# Interest group forums > Food Industry Forum >  Monitoring of damaged Stocks

## Vinruby

Good Day

We distribute dry food stuffs, our problem is that when we deliver our products everything is whole and in one piece and then after a couple of weeks one of the stores will ask a credit notes for damaged goods. Are we as suppliers oblidged to give credit because when we delivered all the products was still whole in its packaging.

any advice will be appreciated, this is one of our biggetst buyers and I dont want to step on any toes, but they are the only store ever requesting credit for bales and bales of damaged goods.

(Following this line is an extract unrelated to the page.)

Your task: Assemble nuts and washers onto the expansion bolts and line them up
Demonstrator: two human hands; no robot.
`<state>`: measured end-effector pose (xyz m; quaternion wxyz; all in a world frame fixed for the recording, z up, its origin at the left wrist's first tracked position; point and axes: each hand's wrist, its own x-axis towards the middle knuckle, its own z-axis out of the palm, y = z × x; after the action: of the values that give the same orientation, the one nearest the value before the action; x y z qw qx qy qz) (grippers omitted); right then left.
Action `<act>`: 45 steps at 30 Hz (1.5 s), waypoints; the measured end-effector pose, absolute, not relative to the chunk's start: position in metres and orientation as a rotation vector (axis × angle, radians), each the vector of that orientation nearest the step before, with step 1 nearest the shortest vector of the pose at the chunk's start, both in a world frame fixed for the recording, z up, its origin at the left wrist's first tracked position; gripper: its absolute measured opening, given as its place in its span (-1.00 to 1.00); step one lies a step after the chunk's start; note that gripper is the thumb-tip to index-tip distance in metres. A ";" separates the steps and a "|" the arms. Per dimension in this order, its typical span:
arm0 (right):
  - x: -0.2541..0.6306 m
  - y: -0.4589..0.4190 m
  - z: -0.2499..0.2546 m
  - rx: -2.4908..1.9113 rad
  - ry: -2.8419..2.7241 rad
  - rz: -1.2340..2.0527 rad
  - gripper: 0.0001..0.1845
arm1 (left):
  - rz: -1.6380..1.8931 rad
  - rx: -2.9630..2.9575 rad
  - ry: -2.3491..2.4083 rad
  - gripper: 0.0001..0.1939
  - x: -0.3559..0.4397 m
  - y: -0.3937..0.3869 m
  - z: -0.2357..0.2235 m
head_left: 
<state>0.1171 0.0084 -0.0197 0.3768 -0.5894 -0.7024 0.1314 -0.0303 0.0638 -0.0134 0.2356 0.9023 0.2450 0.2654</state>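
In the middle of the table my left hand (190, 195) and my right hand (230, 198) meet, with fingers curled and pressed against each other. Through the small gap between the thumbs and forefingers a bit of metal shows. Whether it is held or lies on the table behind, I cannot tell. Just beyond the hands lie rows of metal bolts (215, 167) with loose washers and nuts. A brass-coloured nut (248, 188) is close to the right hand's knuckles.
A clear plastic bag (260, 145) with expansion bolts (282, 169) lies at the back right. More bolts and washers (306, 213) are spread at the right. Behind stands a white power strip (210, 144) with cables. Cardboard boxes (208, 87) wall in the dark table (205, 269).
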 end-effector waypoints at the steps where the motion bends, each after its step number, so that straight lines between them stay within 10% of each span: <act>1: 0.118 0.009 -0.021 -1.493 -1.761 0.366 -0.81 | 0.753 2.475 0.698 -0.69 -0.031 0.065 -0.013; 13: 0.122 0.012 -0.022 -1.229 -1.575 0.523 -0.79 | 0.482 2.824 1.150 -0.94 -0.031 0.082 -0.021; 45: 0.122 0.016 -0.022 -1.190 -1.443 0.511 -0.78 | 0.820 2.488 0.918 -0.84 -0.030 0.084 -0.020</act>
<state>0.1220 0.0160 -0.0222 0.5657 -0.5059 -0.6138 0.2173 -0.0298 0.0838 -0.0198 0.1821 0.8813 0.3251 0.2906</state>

It is costing my company big time

Any advice will be appreciated.

V

----------


## Dave A

Does your delivery note have a "Goods received in good order" signature line for the recipient?

If that's not cutting it, my suggestion is to ensure you have a section on your delivery note that says:

_The recipient hereby acknowledges they have inspected the goods for visible signs of damage and any damage found is listed below_
and then leave a space for any visible defects to be noted.

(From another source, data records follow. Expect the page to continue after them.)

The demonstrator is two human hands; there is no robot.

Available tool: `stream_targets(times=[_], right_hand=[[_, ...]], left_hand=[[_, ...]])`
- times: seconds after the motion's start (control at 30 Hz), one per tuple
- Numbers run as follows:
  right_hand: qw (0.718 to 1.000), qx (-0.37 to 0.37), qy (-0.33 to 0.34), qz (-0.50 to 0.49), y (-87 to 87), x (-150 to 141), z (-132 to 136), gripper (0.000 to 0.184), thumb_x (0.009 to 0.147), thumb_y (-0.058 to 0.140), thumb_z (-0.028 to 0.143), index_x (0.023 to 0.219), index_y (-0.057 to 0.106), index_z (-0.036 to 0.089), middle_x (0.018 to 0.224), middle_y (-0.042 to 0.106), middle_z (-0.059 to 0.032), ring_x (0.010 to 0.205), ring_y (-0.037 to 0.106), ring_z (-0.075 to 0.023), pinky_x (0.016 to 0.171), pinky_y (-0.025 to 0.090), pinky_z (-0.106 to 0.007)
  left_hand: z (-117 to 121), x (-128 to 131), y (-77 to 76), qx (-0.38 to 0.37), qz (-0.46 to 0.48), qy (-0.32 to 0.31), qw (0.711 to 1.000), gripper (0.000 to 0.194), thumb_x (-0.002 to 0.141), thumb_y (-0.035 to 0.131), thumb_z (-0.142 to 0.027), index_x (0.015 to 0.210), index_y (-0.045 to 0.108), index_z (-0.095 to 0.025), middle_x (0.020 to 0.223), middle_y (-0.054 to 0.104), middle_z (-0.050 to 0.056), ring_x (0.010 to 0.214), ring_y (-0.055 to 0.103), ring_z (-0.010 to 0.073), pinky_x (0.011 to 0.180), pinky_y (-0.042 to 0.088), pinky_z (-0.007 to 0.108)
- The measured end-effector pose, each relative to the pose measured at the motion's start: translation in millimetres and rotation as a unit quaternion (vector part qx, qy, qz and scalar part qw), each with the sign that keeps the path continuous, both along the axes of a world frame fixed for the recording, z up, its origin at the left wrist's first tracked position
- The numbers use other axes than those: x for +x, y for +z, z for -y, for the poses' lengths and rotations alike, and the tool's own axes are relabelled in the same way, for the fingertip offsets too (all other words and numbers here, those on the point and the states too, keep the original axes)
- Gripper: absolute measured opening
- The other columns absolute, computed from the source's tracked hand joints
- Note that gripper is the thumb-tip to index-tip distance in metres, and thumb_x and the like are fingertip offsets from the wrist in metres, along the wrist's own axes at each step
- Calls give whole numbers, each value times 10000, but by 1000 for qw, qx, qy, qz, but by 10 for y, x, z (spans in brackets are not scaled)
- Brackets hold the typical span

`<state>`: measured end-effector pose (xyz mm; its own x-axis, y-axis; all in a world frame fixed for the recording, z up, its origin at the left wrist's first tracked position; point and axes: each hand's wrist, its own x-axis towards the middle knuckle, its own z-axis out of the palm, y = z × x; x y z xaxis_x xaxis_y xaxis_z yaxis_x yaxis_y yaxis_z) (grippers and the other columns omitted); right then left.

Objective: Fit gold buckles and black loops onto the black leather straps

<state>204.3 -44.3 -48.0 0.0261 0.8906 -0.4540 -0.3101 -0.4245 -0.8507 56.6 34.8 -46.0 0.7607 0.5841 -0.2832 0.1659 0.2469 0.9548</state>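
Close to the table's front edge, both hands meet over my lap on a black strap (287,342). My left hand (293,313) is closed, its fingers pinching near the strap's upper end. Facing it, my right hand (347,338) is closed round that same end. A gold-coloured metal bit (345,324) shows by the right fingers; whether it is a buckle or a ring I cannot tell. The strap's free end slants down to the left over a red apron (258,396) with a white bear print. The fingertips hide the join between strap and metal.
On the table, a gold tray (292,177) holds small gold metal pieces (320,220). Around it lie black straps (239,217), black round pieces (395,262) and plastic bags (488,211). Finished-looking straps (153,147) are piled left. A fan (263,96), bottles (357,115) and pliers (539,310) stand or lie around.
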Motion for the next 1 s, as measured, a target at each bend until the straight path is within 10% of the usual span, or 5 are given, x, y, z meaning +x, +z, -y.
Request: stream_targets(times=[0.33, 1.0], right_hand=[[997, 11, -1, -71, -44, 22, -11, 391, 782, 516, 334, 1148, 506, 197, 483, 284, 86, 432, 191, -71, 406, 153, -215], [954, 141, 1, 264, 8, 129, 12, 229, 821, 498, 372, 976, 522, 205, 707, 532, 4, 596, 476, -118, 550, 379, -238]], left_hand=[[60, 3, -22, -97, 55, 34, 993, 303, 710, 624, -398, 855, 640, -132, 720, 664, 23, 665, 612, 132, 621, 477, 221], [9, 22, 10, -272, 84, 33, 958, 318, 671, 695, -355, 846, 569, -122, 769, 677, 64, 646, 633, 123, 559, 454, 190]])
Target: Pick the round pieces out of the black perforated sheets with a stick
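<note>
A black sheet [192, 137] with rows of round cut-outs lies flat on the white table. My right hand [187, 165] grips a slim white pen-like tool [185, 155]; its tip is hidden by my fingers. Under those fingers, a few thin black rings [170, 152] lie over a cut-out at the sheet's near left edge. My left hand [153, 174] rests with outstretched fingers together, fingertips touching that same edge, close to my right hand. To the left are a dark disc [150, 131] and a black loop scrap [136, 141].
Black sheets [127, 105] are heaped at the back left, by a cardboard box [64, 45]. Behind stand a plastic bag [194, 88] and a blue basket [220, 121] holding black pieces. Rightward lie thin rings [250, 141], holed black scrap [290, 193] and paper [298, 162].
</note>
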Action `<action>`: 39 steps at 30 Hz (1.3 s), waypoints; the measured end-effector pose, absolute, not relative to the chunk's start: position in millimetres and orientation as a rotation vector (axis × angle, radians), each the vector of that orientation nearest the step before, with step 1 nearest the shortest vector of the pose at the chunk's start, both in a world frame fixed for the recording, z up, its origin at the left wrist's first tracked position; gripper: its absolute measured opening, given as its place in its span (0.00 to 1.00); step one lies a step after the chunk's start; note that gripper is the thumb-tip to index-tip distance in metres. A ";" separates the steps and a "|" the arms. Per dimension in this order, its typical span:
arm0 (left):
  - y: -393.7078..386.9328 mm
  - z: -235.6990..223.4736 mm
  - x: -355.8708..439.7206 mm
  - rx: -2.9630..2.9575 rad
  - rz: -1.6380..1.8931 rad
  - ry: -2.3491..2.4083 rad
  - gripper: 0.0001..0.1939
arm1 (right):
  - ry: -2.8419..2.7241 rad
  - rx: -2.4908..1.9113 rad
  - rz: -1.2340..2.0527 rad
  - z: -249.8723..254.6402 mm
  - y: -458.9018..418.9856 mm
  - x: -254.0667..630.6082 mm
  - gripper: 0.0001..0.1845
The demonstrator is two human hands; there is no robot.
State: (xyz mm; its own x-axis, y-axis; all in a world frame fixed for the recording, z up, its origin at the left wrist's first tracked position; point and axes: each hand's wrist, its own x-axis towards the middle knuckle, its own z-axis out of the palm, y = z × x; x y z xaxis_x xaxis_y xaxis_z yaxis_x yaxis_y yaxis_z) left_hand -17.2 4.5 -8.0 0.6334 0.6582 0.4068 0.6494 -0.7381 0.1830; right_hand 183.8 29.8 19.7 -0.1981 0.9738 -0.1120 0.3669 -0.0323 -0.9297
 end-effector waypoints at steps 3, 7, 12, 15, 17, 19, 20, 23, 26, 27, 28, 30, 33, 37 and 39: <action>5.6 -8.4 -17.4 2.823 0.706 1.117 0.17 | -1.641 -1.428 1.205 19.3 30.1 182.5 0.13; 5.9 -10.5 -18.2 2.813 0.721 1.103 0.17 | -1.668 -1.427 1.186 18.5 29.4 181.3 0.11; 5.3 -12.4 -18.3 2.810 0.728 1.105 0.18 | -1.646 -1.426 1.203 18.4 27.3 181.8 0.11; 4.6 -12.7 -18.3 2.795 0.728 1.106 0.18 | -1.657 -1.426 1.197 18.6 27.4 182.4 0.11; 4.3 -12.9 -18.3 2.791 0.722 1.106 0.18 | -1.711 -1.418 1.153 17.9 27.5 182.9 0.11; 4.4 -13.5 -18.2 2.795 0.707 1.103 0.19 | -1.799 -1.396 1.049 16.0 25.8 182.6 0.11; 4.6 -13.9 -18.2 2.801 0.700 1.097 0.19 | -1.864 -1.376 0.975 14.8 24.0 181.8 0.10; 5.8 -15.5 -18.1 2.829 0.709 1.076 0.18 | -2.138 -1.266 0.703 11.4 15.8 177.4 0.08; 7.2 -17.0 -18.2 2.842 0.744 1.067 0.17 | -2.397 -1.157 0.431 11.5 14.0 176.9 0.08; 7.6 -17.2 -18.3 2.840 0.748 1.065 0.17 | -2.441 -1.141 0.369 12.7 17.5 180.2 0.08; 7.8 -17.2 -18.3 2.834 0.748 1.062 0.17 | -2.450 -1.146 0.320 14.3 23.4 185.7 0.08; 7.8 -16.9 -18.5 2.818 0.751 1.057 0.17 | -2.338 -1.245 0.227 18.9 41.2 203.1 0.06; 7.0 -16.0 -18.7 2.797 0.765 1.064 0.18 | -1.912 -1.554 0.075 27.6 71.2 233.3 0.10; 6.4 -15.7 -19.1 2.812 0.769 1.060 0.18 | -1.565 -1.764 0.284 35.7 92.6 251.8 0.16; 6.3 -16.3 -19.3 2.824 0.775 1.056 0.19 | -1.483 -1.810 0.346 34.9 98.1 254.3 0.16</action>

Instruct your delivery staff that once they agree there is no damage, they put a line through this section and state "no visible damage", and the recipient must sign next to this section as well as the normal "received goods in good order".

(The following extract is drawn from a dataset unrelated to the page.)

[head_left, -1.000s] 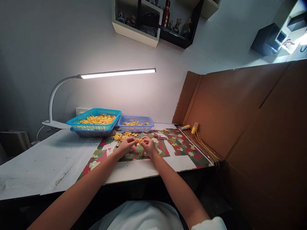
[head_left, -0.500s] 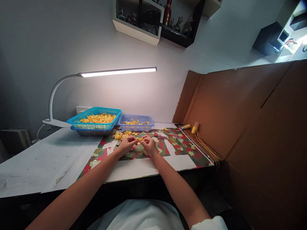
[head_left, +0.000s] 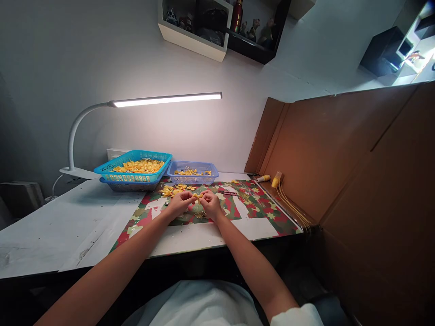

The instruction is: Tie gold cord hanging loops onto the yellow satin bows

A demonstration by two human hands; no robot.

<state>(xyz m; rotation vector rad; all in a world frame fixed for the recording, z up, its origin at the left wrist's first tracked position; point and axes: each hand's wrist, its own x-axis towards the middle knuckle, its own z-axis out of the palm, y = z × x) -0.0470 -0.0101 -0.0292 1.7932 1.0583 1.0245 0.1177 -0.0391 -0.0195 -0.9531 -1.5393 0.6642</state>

It normally helps if you can identify the cause of the damage. Bad handling when moving? Stacking too high?

----------


## AndyD

If the problem only arises with one customer I would go and discuss the issue face to face with them. It's a 50/50 they're just taking a chance but there might be a real problem such as a goods lift not working so the delivery staff are man handling goods up stairs and damaging items for example. Tell them you fully understand they are busy and might not have time to inspect every package upon delivery so you have a generous policy of 24 or 48hrs to report damaged goods, but also mention that complaining after a couple of weeks is taking the p1ss and can't be allowed to continue (in the nicest way possible of course).

----------


## Tim Crowley

You could take time to assess the damaged goods by inspecting the packaging. Is it just one specific product, or more than one different product?  I would then determine the possible cause, is it faulty, which sounds unlikely or negligence. 
I would also draw up a comparison analysis between stores and credit notes issued which would highlight and isolate your problem to that particular store and show this to those concerned.
You mention one of the stores, if this is a chain-store you are referring to and depending on whether it is a franchise or company owned store, speak to the buyer/manager in charge.
Perhaps you could insist/request before issuing credit notes, the store provide an explanation in writing for each damaged product, which would  then expose the reoccurring problem. I have seen suppliers use this method as standard procedure.

----------


## Blurock

Insisting that damaged goods be returned will sometimes solve the problem. That gives you an opportunity to inspect packaging and reasons for damages so that issues can be addressed properly. It also solves the problem of staff gaining from torn packaging, but unharmed products that may be taken home.

----------